_EXERCISE GOAL_
The records that follow are to be given again exactly, with their pictures omitted.
*** SUPPLIED RECORDS ***
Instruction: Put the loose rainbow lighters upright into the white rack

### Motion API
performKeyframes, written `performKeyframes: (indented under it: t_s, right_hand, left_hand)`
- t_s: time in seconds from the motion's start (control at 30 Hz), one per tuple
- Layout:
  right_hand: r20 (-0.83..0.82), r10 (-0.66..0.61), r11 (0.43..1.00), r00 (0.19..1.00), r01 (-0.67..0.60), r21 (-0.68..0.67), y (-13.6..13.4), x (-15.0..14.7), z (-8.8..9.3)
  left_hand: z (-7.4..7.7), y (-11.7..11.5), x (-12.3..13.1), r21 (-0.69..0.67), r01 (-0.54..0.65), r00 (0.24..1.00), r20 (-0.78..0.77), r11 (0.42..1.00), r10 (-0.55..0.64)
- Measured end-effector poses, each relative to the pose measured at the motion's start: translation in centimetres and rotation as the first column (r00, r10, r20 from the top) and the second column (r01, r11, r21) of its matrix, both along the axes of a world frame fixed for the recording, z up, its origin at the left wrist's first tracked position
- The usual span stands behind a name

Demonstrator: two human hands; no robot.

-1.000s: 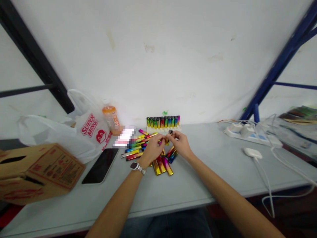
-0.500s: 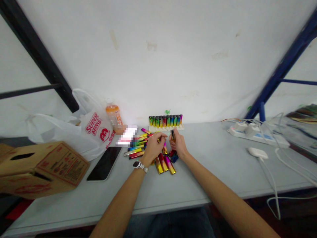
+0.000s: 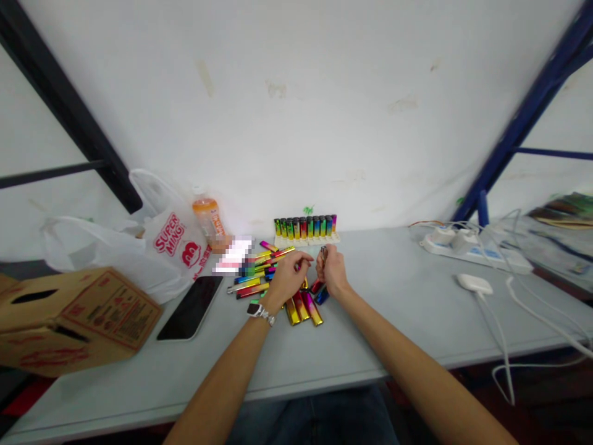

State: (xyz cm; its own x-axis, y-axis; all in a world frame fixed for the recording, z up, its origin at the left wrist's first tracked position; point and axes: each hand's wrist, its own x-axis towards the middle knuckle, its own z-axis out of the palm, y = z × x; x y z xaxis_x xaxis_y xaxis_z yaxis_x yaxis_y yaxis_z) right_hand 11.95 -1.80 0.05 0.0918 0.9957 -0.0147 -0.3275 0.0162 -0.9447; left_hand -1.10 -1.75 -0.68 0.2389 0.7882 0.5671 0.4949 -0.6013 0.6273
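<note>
My right hand (image 3: 334,272) is closed around a lighter (image 3: 323,251), whose metal top sticks up past the thumb. Most of that lighter is hidden by the fingers. Just to the left, my left hand (image 3: 288,278) hovers over the pile with bent fingers apart and nothing visible in them. Under and around it lie several shiny, many-coloured lighters (image 3: 250,288), some with gold ends pointing at me, such as a pink and gold one (image 3: 313,309). Behind both hands, a row of upright lighters (image 3: 303,227) stands in a pale holder (image 3: 308,241) near the wall.
Left on the grey table (image 3: 370,346) are a black phone (image 3: 191,309), a cardboard box (image 3: 78,318), a white plastic bag (image 3: 169,247) and an orange drink bottle (image 3: 208,219). A blurred bright patch sits beside the pile. At right lie a power strip (image 3: 477,254) and a white charger (image 3: 475,283).
The whole view has shifted slightly. My right hand has turned the lighter a little, so its metal top now shows. My left fingers have curled slightly more.
</note>
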Motion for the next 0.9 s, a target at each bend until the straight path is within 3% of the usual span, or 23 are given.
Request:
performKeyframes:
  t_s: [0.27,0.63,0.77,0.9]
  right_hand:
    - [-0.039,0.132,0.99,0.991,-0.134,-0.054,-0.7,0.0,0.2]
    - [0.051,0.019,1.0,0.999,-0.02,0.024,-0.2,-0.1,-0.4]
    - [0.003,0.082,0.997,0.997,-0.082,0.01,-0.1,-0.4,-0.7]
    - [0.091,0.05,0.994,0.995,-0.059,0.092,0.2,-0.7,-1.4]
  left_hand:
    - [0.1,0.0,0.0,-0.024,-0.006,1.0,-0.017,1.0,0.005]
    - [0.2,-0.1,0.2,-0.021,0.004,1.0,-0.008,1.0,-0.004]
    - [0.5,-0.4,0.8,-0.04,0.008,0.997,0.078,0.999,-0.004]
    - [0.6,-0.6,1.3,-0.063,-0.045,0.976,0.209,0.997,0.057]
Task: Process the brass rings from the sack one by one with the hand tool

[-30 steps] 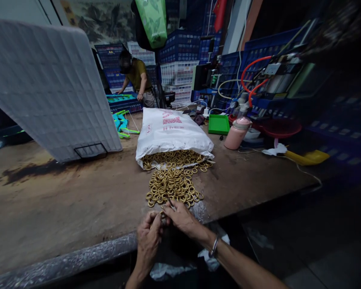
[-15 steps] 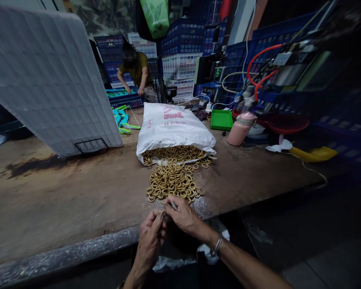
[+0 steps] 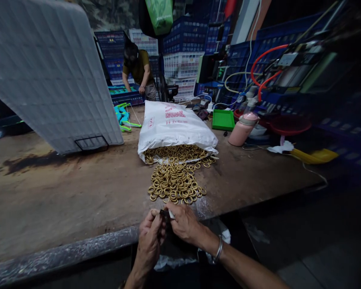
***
_REPLY_
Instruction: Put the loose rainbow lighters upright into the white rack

### Motion API
performKeyframes, written `performKeyframes: (indented under it: t_s, right_hand, left_hand)`
- t_s: time in seconds from the motion's start (control at 30 Hz), one per tuple
- Layout:
  right_hand: r20 (-0.83..0.82), r10 (-0.66..0.61), r11 (0.43..1.00), r00 (0.19..1.00), r01 (-0.67..0.60), r21 (-0.68..0.67), y (-13.6..13.4), x (-15.0..14.7), z (-8.8..9.3)
  left_hand: z (-7.4..7.7), y (-11.7..11.5), x (-12.3..13.1), r21 (-0.69..0.67), r01 (-0.54..0.65), r00 (0.24..1.00), r20 (-0.78..0.77), r11 (0.42..1.00), r10 (-0.55..0.64)
- Measured end-effector poses, each relative to the pose measured at the motion's start: translation in centimetres and rotation as the first column (r00, r10, r20 from the top) and the second column (r01, r11, r21) of its matrix, both along the axes of a world frame fixed for the recording, z up, its origin at the left wrist's first tracked position
- The usual span stands behind a name

Demonstrator: two human hands; no robot.

-1.000s: 
-0.500s: 
+0.000s: 

State: (xyz cm; its own x-axis, y-axis; all in a world frame fixed for the recording, z up, its origin at the left wrist's first tracked position; point and axes: each hand's wrist, its own x-axis towards the middle knuckle, its own z-axis out of the palm, y = z × x; x y z xaxis_x xaxis_y xaxis_z yaxis_x yaxis_y yaxis_z) right_hand 11.95 -1.80 0.05 0.0918 0.9957 -0.0147 -0.3275 0.0162 -0.9447; left_hand -1.10 -1.75 -0.68 0.2389 0.7882 0.5671 0.4949 -0.6013 0.6273
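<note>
My right hand (image 3: 334,272) is closed around a lighter (image 3: 323,251), whose metal top sticks up past the thumb. Most of that lighter is hidden by the fingers. Just to the left, my left hand (image 3: 288,278) hovers over the pile with bent fingers apart and nothing visible in them. Under and around it lie several shiny, many-coloured lighters (image 3: 250,288), some with gold ends pointing at me, such as a pink and gold one (image 3: 313,309). Behind both hands, a row of upright lighters (image 3: 303,227) stands in a pale holder (image 3: 308,241) near the wall.
Left on the grey table (image 3: 370,346) are a black phone (image 3: 191,309), a cardboard box (image 3: 78,318), a white plastic bag (image 3: 169,247) and an orange drink bottle (image 3: 208,219). A blurred bright patch sits beside the pile. At right lie a power strip (image 3: 477,254) and a white charger (image 3: 475,283).
The whole view has shifted slightly. My right hand has turned the lighter a little, so its metal top now shows. My left fingers have curled slightly more.
</note>
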Motion for the next 0.9 s, a target at each bend until the straight path is within 3% of the usual span, or 23 are given.
Request:
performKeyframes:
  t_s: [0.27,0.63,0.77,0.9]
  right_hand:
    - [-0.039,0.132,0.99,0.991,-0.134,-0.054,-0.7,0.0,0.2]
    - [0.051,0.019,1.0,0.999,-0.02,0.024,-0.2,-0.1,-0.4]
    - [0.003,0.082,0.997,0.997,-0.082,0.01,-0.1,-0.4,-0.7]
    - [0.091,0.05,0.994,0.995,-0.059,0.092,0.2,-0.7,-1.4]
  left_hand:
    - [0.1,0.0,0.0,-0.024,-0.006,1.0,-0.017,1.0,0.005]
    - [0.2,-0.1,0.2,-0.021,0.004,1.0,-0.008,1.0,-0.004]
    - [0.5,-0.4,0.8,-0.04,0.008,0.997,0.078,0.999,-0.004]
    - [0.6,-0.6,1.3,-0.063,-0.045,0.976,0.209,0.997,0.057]
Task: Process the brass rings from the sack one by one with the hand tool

[-30 steps] 
[-15 steps] 
[+0 steps] 

The full output has already been given.